Task: Please take the records that follow and repeat exactly the lines starting with the line with "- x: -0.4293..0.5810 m" and going on through the line with "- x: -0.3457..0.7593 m".

(Stored data)

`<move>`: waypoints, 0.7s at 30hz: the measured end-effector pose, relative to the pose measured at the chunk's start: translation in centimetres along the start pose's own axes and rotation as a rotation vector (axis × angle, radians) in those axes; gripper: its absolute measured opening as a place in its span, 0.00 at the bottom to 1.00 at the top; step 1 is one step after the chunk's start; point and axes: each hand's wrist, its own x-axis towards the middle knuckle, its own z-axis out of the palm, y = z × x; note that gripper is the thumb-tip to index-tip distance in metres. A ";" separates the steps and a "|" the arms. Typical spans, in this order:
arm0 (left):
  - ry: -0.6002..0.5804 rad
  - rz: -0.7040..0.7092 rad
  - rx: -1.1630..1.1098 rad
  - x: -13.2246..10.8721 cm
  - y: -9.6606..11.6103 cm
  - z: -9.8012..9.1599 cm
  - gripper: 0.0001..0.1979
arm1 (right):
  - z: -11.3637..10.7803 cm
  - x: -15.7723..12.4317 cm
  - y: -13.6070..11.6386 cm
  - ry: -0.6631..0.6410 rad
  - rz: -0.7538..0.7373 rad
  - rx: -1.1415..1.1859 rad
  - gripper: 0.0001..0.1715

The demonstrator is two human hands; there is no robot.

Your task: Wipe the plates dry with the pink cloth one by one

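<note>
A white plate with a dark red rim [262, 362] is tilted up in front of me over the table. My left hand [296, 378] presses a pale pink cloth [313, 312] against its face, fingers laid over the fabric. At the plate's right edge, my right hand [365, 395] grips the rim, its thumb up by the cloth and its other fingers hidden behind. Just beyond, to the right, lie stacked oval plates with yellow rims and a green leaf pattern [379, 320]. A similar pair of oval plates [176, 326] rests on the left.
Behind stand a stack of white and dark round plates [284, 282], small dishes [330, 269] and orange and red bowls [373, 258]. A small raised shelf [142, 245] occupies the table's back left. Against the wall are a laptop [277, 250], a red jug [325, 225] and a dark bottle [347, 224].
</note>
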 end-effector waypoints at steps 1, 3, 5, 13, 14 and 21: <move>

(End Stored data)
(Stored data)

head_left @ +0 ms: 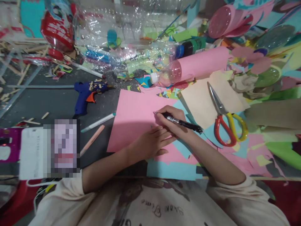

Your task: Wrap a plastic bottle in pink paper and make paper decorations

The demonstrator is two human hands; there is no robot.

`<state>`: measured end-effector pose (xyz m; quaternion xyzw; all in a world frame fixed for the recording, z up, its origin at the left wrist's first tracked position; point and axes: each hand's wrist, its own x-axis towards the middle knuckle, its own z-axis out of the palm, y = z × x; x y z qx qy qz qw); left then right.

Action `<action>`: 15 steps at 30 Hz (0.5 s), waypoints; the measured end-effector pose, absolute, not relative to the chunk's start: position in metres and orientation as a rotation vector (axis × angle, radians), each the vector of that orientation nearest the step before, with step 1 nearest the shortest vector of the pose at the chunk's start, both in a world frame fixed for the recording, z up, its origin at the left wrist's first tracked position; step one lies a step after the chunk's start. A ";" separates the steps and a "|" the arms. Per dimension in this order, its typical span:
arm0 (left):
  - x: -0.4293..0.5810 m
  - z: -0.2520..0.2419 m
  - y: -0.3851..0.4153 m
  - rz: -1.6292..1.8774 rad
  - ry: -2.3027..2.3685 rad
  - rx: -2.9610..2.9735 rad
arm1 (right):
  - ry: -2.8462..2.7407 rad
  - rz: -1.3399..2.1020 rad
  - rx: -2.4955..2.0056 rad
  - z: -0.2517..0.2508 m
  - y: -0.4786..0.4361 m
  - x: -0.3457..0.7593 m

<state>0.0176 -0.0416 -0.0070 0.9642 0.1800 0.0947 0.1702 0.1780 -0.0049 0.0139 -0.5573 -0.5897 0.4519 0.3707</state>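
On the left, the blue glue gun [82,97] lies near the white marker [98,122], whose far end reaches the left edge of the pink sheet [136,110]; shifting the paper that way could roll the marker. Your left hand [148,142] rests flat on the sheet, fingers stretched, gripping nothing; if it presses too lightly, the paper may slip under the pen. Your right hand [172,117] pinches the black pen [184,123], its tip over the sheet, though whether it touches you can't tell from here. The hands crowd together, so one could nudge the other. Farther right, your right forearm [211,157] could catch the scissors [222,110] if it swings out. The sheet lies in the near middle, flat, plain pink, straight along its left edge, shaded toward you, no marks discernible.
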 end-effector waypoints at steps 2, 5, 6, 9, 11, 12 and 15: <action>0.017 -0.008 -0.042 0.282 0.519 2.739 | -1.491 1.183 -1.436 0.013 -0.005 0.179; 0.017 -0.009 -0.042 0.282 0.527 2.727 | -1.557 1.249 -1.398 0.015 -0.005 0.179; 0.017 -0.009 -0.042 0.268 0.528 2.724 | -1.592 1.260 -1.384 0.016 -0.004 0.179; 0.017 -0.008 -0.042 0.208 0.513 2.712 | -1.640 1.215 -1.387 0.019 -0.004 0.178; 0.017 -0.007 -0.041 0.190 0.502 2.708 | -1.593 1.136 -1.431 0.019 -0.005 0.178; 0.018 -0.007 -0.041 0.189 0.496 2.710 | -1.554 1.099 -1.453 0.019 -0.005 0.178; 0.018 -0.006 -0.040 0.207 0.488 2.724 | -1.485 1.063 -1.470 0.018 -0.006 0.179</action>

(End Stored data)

Result for this task:
  - x: -0.4293..0.5810 m
  - z: -0.2520..0.2419 m
  - y: -0.3851..0.4153 m
  - rz: -1.6292..1.8774 rad
  - ry: -2.3027..2.3685 rad
  - rx: -2.9610..2.9735 rad
arm1 (right):
  - ry: -2.8462..2.7407 rad
  - rz: -1.3399..2.1020 rad
  - rx: -2.4955..2.0056 rad
  - z: -0.2517..0.2508 m
  - y: -0.4786..0.4361 m
  - x: -0.3457..0.7593 m

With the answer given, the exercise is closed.